1994 Buenos Aires bombing: Argentina calls for arrest of Iranian interior minister visiting Pakistan and Sri Lanka

On Tuesday, April 23, the Argentine government asked Pakistan and Sri Lanka to arrest Iranian Interior Minister Ahmad Vahidi, wanted for the attack against the Argentine Israelite Mutual Association (AMIA), in Buenos Aires in 1994, and who is currently touring these two countries

1994 Buenos Aires bombing: Argentina calls for arrest of Iranian interior minister visiting Pakistan and Sri Lanka

On Tuesday, April 23, the Argentine government asked Pakistan and Sri Lanka to arrest Iranian Interior Minister Ahmad Vahidi, wanted for the attack against the Argentine Israelite Mutual Association (AMIA), in Buenos Aires in 1994, and who is currently touring these two countries.

“Argentina calls for the international arrest of those responsible for the 1994 AMIA bombing, which killed 85 people, and who continue in their positions of power with impunity,” wrote the Argentine Ministry of Foreign Affairs in a press release. “One of them is Ahmad Vahidi, claimed by the Argentine justice system to be one of those responsible for the attack against AMIA. This individual is currently Minister of Interior of the Islamic Republic of Iran and is part of a government delegation visiting Pakistan and Sri Lanka these days,” the text continues.

“Argentina has requested his arrest from the governments of Pakistan and Sri Lanka in accordance with the mechanisms provided by Interpol,” it adds.

Iran has denied any involvement

General Vahidi has been interior minister since 2021, having previously served as defense minister. At the time of the Buenos Aires attack, he headed the Al-Quds Force, the unit responsible for covert operations within the Revolutionary Guards, the ideological army of the Iranian regime.

The AMIA attack on July 18, 1994, was attributed by the Argentine courts and by Israel to the Iranian regime and the Lebanese Shiite movement Hezbollah. Iran has denied any involvement and has always refused to allow the eight former officials indicted by the Argentine courts, including General Vahidi and former President Ali Rafsanjani, to be questioned.

Argentina has the largest Jewish community in Latin America, with some 300,000 members.

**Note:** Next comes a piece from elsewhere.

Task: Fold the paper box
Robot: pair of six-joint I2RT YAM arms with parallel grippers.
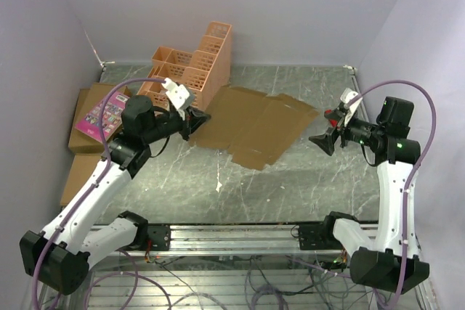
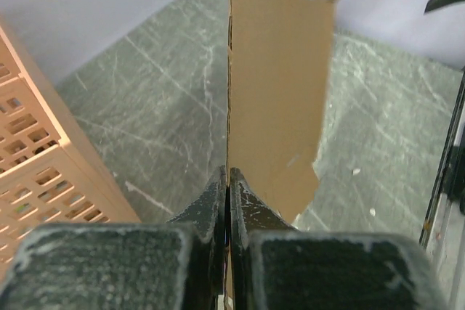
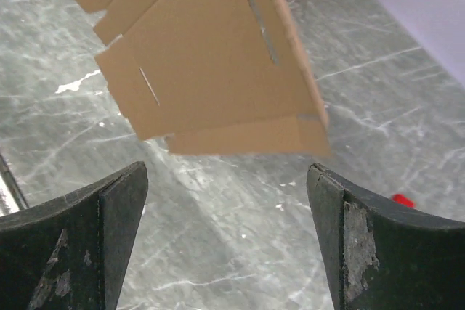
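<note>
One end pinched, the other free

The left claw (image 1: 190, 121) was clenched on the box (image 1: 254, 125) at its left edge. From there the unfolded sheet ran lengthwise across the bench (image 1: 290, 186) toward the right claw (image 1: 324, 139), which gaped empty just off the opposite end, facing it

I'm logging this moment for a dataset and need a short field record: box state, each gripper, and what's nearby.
paper box: open sheet lying on the table, no walls folded up
left gripper: shut on the sheet's left edge
right gripper: open, apart from the sheet, facing its right edge
nearby: orange lattice crate behind the sheet
</note>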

Before AMIA, the Israeli embassy in Buenos Aires had been the target in 1992 of an attack which left 29 dead and more than 200 injured, also attributed to Iran by the Argentine courts, and which remains also unpunished.

In 2013, then-Argentine President Cristina Kirchner signed a memorandum of understanding with Iran to create a “truth commission” to investigate the attack and allow Argentine prosecutors to visit abroad to question the accused. This agreement was ratified by the Argentine Congress, but never by the Iranian Parliament. He was lambasted by leaders of the Jewish community in Argentina, who accused Ms. Kirchner of covering up the perpetrators of the attack. A judicial investigation opened on this subject in 2015, however, ended with a dismissal of the case in 2021.